Hence, for Carnap, what we can meaningfully call “reality” is always framework-relative. The supposed “real reality” beyond all frameworks is not a second kind of reality but an empty notion generated by misuse of language. Our relation to reality is therefore twofold: first, we determine what is real within a given framework; second, we make pragmatic choices among frameworks themselves. There are no “true” frameworks, for that would require answers to external theoretical questions. Frameworks are instead adopted on pragmatic grounds—by decisions about what systems of language and rules best serve our explanatory purposes.
Carnap, like McTaggart, clashes with common experience in a troubling way. His linguistic framing of ontology makes existence claims both too easy and uninformative. In his system, whether electrons exist is simply a matter of whether our physical theories quantify over them—but this misses the point. The question that interests us is not whether electrons are mentioned in our theories, but whether they correspond to anything “out there.”
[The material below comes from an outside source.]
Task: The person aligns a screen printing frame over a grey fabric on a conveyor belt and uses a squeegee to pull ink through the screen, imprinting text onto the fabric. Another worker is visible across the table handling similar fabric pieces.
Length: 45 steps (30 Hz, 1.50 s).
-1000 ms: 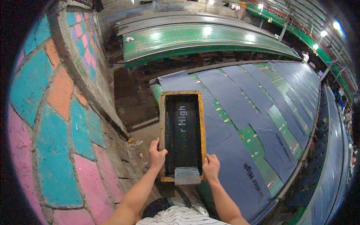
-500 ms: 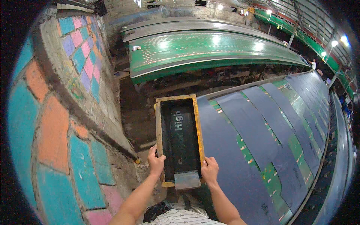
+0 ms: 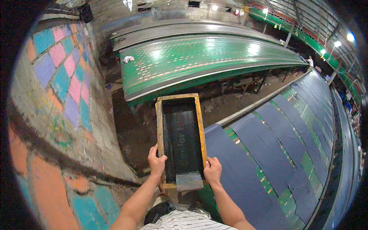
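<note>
A screen printing frame (image 3: 201,132) is held up in front of my body. Its long wooden rim is worn and yellowish, and dark mesh (image 3: 182,134) fills it, with faint lettering. My left hand (image 3: 156,164) is closed round the left rim near its lower end. Opposite, my right hand (image 3: 213,171) grips the right rim with the thumb on top. A flat greyish blade-like piece (image 3: 189,182), perhaps a squeegee, rests across the near end of the frame. Neither hand touches it.
On the right a long table (image 3: 264,180) bears several dark blue fabric panels (image 3: 245,184) over a green surface. Another long green table (image 3: 172,67) stands ahead. A wall (image 3: 57,115) painted with coloured blocks runs along the left. Far right, a person (image 3: 310,61) stands by the tables.
My view has shifted as I move, so the painted wall and tables sit differently around me. The frame stays in both hands. Bright lettering on the mesh has become faint.
</note>
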Each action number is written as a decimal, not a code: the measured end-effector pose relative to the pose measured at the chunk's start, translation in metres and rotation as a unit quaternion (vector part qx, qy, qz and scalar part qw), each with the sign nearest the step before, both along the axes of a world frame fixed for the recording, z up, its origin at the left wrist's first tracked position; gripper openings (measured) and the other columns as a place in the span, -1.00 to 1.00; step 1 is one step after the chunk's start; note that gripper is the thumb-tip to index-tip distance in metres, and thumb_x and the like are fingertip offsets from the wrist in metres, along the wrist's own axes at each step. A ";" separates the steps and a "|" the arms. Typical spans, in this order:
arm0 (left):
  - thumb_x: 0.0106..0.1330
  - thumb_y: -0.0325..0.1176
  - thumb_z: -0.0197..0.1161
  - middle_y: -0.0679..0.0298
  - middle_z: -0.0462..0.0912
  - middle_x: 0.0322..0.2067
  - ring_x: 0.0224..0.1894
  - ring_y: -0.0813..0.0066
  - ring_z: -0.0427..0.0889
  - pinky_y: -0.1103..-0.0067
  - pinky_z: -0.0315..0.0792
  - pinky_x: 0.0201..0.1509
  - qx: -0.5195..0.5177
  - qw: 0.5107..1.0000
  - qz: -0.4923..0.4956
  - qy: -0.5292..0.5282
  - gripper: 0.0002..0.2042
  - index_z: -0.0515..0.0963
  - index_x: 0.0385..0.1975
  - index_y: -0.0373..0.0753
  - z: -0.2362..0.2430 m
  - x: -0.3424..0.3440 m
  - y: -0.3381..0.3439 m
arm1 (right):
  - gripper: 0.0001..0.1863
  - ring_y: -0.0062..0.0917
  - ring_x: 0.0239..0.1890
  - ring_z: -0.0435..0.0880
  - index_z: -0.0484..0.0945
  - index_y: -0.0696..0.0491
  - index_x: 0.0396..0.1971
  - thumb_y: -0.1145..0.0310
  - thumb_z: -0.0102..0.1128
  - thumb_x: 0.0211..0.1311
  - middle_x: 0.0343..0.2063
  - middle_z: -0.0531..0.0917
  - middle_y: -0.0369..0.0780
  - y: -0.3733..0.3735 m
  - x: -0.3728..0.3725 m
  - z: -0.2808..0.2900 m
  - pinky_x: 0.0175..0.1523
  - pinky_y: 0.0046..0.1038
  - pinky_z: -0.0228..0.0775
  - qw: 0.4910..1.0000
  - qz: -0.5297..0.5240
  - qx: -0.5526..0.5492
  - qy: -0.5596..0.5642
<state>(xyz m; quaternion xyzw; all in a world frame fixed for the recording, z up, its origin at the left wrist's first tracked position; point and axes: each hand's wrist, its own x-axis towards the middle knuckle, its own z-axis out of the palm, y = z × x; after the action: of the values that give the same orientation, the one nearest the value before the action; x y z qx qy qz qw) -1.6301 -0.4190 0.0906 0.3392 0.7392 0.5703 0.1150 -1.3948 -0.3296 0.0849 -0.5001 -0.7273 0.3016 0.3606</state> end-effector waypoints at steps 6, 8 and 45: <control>-0.07 -0.62 0.23 0.14 0.56 -0.09 -0.01 0.26 0.59 0.47 0.44 0.14 0.025 0.998 -0.061 -0.009 -0.39 0.49 0.14 -0.48 0.020 -0.101 0.090 | -0.77 -0.15 -0.29 0.62 0.69 0.15 -0.17 0.50 0.17 0.18 -0.37 0.58 -0.08 0.063 -0.100 -0.004 -0.15 -0.20 0.47 0.998 -0.066 0.020 -0.004; -0.06 -0.63 0.23 0.13 0.55 -0.07 0.00 0.27 0.60 0.48 0.44 0.15 0.017 0.996 -0.088 -0.003 -0.39 0.48 0.16 -0.48 0.016 -0.139 0.118 | -0.77 -0.14 -0.30 0.63 0.69 0.15 -0.17 0.51 0.18 0.18 -0.37 0.59 -0.08 0.081 -0.131 0.002 -0.16 -0.19 0.47 0.996 -0.086 0.016 -0.003; -0.07 -0.68 0.23 0.17 0.55 0.00 0.14 0.28 0.53 0.44 0.34 0.30 -0.023 0.771 -0.634 -0.055 -0.37 0.47 0.17 -0.43 -0.002 -0.056 0.576 | -0.77 -0.15 -0.25 0.62 0.63 0.26 -0.14 0.52 0.20 0.21 -0.33 0.60 -0.09 0.275 -0.153 0.008 -0.13 -0.24 0.44 0.779 -0.626 0.010 -0.027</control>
<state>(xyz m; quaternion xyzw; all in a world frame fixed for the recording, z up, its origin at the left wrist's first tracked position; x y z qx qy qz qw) -1.6857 0.1570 0.0888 0.6962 0.3618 0.3684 0.4987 -1.5481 -0.0541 0.0927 -0.8496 -0.2663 -0.0113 0.4550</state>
Not just this. For Carnap, questions gain meaning only by fitting into a linguistic framework, not from pre-linguistic encounters with the world. Even a report like “I see something red” is judged true or false according to framework rules. But this reverses the proper order: we develop frameworks to capture and convey our immediate experience, not to subordinate experience to language. Treating the world as derivative of frameworks seems to deny the very encounter with reality that frameworks are meant to make intelligible.
Or diagnosed a little more carefully: Carnap seems to think that linguistic frameworks are prior to reality, when really it should be the other way around. We don’t decide what exists by choosing a framework—we choose frameworks to describe what exists! When this gets flipped around, we lose contact with what we were trying to talk about in the first place.